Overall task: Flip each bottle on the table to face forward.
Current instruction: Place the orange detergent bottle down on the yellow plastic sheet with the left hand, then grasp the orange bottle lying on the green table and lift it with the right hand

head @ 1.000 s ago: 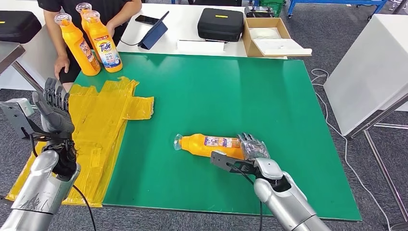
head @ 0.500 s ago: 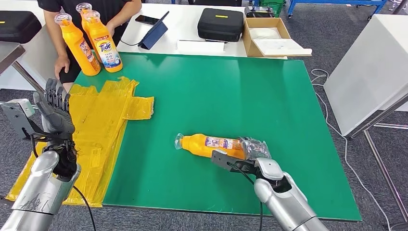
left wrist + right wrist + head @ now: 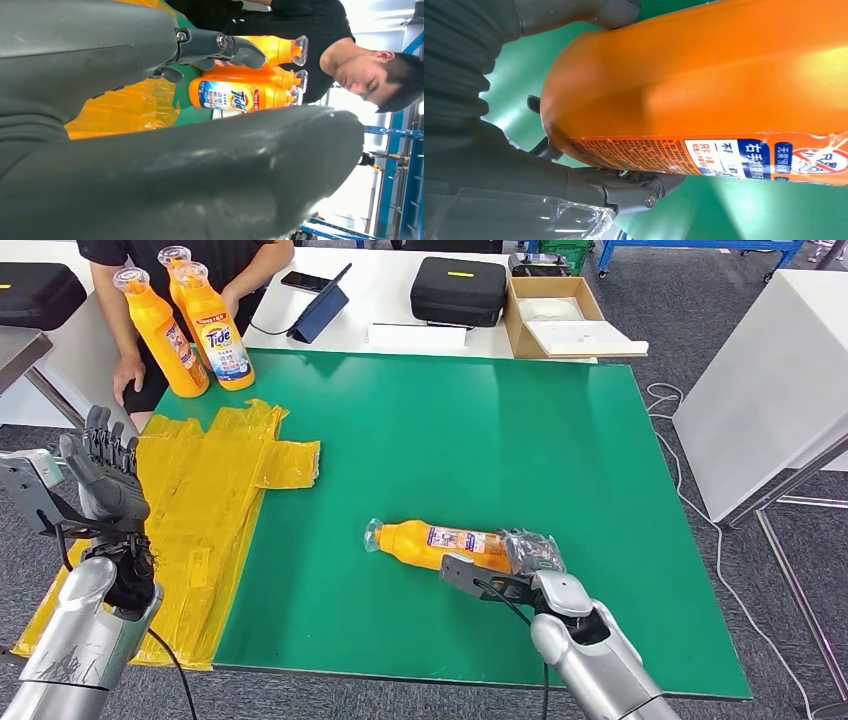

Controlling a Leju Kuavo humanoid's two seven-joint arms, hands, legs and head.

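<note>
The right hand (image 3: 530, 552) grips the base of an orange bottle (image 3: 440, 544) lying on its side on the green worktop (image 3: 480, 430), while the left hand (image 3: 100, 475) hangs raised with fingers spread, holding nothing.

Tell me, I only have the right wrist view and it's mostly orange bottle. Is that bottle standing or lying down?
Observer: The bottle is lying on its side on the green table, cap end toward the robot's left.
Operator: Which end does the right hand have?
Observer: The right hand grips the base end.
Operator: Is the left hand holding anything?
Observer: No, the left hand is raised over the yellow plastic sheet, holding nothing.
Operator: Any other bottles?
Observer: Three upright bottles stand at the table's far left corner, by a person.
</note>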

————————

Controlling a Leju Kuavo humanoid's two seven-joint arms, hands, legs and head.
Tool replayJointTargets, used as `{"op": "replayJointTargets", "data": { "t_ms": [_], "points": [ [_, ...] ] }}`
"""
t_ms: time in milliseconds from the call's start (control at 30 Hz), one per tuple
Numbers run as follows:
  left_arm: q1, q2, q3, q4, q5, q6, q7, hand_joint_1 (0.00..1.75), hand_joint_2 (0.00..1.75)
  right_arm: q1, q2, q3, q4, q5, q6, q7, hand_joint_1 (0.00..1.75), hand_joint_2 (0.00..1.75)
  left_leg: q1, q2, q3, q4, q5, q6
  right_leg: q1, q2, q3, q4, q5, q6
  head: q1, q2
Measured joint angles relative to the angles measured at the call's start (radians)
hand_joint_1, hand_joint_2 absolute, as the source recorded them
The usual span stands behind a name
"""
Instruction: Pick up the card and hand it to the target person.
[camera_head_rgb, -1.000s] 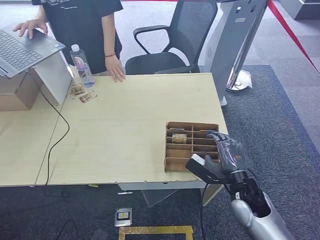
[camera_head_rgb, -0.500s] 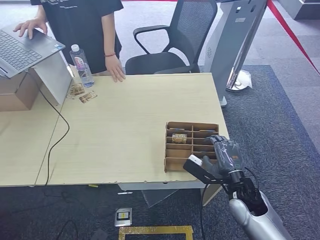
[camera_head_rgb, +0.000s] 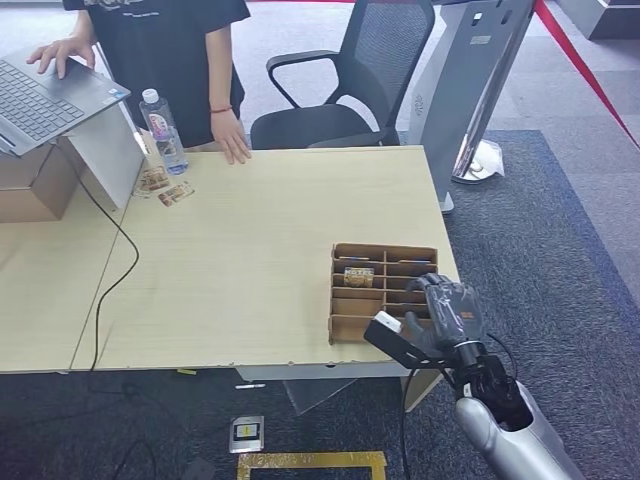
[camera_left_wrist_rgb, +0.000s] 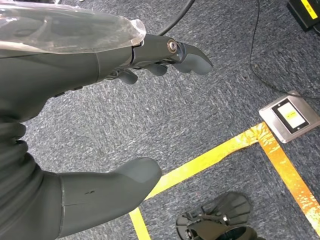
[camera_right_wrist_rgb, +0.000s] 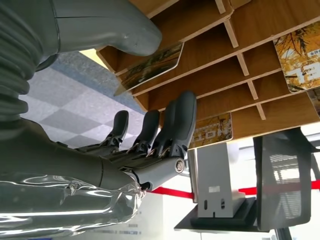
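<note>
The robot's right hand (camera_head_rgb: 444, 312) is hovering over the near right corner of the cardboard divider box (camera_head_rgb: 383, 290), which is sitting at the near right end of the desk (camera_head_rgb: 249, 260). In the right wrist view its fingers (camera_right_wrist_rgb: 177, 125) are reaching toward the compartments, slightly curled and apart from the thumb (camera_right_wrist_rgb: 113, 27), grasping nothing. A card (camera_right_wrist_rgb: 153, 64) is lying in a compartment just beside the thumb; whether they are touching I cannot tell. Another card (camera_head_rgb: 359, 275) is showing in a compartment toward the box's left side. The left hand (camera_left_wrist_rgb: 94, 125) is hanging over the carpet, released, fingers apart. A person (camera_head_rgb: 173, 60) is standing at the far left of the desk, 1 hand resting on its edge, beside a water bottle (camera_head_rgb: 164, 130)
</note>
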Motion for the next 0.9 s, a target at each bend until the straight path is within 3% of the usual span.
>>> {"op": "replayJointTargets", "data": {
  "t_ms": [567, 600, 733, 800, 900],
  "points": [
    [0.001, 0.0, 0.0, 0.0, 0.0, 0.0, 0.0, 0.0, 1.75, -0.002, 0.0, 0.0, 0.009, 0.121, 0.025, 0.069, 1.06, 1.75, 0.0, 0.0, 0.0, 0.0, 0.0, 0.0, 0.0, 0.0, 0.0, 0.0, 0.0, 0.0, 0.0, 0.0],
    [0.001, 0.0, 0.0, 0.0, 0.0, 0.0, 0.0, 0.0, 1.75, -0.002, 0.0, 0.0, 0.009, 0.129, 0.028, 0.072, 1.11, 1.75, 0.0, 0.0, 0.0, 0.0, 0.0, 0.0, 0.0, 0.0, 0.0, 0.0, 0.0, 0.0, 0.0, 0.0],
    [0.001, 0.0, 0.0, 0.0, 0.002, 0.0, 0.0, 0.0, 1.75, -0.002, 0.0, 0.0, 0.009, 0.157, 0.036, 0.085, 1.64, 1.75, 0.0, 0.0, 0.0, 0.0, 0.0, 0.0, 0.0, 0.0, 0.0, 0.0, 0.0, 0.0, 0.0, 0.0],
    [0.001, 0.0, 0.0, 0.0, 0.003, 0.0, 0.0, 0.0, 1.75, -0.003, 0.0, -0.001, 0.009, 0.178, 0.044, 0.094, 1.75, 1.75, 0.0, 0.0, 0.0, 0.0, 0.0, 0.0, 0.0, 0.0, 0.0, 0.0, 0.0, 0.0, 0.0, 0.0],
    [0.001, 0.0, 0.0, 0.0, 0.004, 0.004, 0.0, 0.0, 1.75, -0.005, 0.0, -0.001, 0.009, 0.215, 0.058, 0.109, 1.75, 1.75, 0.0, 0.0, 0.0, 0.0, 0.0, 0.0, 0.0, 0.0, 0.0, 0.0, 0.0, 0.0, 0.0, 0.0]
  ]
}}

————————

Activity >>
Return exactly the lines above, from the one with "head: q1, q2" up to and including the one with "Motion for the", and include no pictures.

Written solution >>
  head: q1, q2
Measured joint angles relative to the angles measured at the call's start (radians)
hand_joint_1, hand_joint_2 absolute, as the source recorded them
The usual span stands behind a name
"""
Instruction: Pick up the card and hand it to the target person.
[camera_head_rgb, -1.000s] 
[camera_head_rgb, -0.500s] 
[camera_head_rgb, +0.000s] 
[camera_left_wrist_rgb, +0.000s] 
[camera_right_wrist_rgb, +0.000s] 
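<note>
The robot's right hand (camera_head_rgb: 444, 312) is hovering over the near right corner of the cardboard divider box (camera_head_rgb: 383, 290), which is sitting at the near right end of the desk (camera_head_rgb: 249, 260). In the right wrist view its fingers (camera_right_wrist_rgb: 177, 125) are reaching toward the compartments, slightly curled and apart from the thumb (camera_right_wrist_rgb: 113, 27), grasping nothing. A card (camera_right_wrist_rgb: 153, 64) is lying in a compartment just beside the thumb; whether they are touching I cannot tell. Another card (camera_head_rgb: 359, 275) is showing in a compartment toward the box's left side. The left hand (camera_left_wrist_rgb: 94, 125) is hanging over the carpet, released, fingers apart. A person (camera_head_rgb: 173, 60) is standing at the far left of the desk, 1 hand resting on its edge, beside a water bottle (camera_head_rgb: 164, 130)
</note>
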Motion for the next 0.9 s, a target at each bend until the straight path is within 3% of the usual span.

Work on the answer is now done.